[Python-Dev] PEP 461: Adding % formatting to bytes and bytearray -- Final, Take 2

Cameron Simpson cs at zip.com.au
Sun Feb 23 12:40:52 CET 2014


On 23Feb2014 16:31, Nick Coghlan <ncoghlan at gmail.com> wrote:
> On 23 February 2014 13:47, Cameron Simpson <cs at zip.com.au> wrote:
> > On 22Feb2014 17:56, Ethan Furman <ethan at stoneleaf.us> wrote:
> >> Please let me know if anything else needs tweaking.
> >> [...]
> >> This area of programming is characterized by a mixture of binary data and
> >> ASCII compatible segments of text (aka ASCII-encoded text).
> >> [...]
> >> %-interpolation
> >>
> >> All the numeric formatting codes (such as ``%x``, ``%o``, ``%e``, ``%f``,
> >> ``%g``, etc.) will be supported, and will work as they do for str, including
> >> the padding, justification and other related modifiers.
> >
> > I would like a single sentence here clarifying that the formatting
> > of numeric values uses an ASCII encoding.
> >
> > It might be inferred from the earlier context, but I do not think
> > it can be deduced and therefore I think it should be said outright.
> > All the other formatting codes are quite explicit about how their
> > arguments transform into bytes, but the numeric codes just quietly
> > assume ASCII. The PEP should be blatant.
> 
> Specifically, I believe the PEP should state that, for the numeric codes:
> 
>     b"%x" % val
> 
> is equivalent to:
> 
>     b"%s" % (("%x" % val).encode("ascii"))
> 
> The rationale for including them is the unreadability of the latter form :)

Hmm.
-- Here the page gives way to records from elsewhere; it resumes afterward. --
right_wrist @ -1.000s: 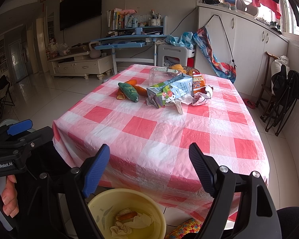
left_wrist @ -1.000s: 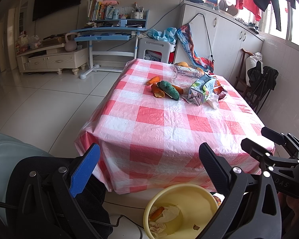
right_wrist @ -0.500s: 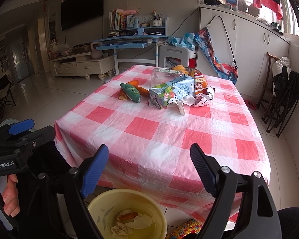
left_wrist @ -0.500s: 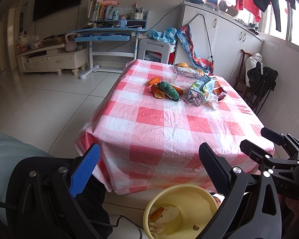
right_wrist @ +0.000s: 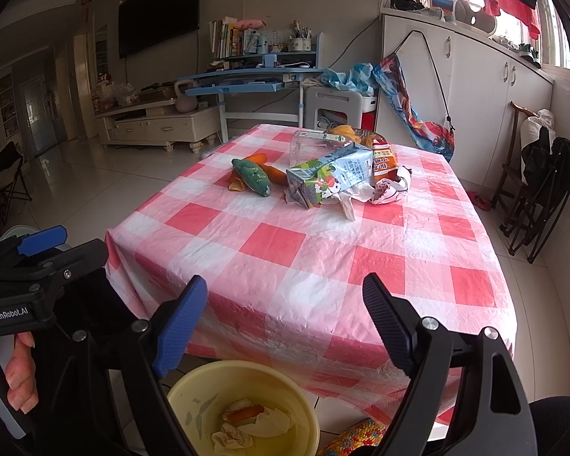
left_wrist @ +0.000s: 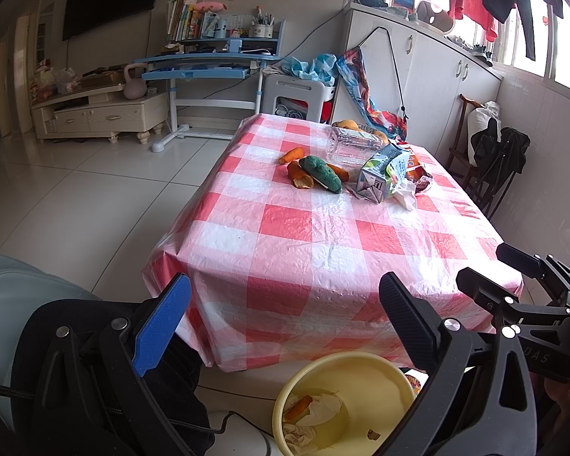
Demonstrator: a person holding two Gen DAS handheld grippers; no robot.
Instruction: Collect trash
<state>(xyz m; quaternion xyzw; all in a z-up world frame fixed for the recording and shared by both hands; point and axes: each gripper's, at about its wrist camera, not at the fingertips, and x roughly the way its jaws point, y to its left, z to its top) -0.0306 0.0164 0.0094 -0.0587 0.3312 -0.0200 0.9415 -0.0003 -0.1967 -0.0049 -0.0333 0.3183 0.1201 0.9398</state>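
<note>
I hold the left gripper [left_wrist: 285, 323] and right gripper [right_wrist: 285, 323] apart and empty over the round yellow plastic bin [right_wrist: 307, 414], before the red-checked worktop [right_wrist: 323, 258].

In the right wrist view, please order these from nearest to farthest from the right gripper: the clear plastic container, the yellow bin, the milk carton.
From the right gripper:
1. Yellow bin, on the floor just below the open jaws.
2. Milk carton, lying on its side at mid-table.
3. Clear plastic container, behind the carton, toward the far table edge.
</note>
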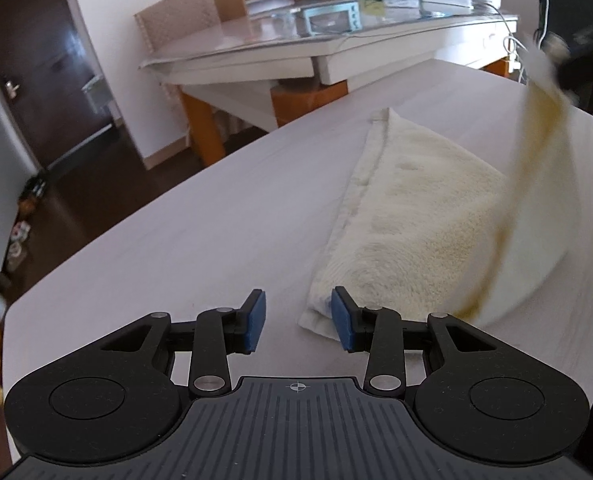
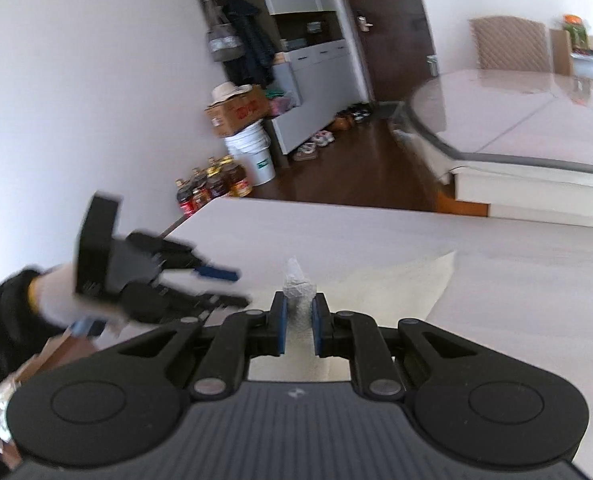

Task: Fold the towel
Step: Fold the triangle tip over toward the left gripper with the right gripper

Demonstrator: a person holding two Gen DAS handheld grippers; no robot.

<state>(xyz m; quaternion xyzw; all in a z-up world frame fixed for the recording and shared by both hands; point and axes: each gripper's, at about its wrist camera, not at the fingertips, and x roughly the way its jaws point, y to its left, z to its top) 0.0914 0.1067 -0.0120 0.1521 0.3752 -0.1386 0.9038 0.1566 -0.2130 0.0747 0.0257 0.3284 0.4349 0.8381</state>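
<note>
A cream towel [image 1: 424, 220] lies part-folded on the pale table [image 1: 176, 248]. One end of it rises in a blurred strip [image 1: 536, 184] up to my right gripper [image 1: 564, 56] at the top right of the left wrist view. My left gripper [image 1: 298, 320] hovers open just over the towel's near corner, with nothing between its blue pads [image 1: 342, 320]. In the right wrist view my right gripper [image 2: 298, 322] is shut on a bunched towel corner [image 2: 296, 284], and the towel [image 2: 400, 284] hangs below it. The left gripper [image 2: 226, 286] shows there at the left, held by a gloved hand [image 2: 52, 300].
A glass-topped table [image 1: 336, 36] with an oven, boxes and cables stands beyond the work table. The dark floor [image 2: 356, 164] lies between them, with bottles [image 2: 212, 188], a white bucket [image 2: 254, 152] and a carton along the wall. The table's left edge drops off close by.
</note>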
Isn't:

    ("%x" % val).encode("ascii")

sufficient here?

I still think that the term ASCII should appear in the prose, rather
than forcing the reader to decode the above. Example, shoehorning
off Ethan's response:

  The substituted bytes will be an ASCII encoding of the corresponding str
  formatting codes. Specificaly, for any numeric formatting code "%x":

    b"%x" % val

  is equivalent to:

    ("%x" % val).encode("ascii")

That ticks my wishes and includes Nick's explicit algorithmic
expression of the process.

Cheers,
-- 
Cameron Simpson <cs at zip.com.au>

Me, I'm looking for obituaries.  Lately a gratifyingly large number of my
most odious near-contemporaries are achieving their long-deserved quietus.
Not enough, and not always the right ones, but their time will come.
Peeve: I may not live to see them dead.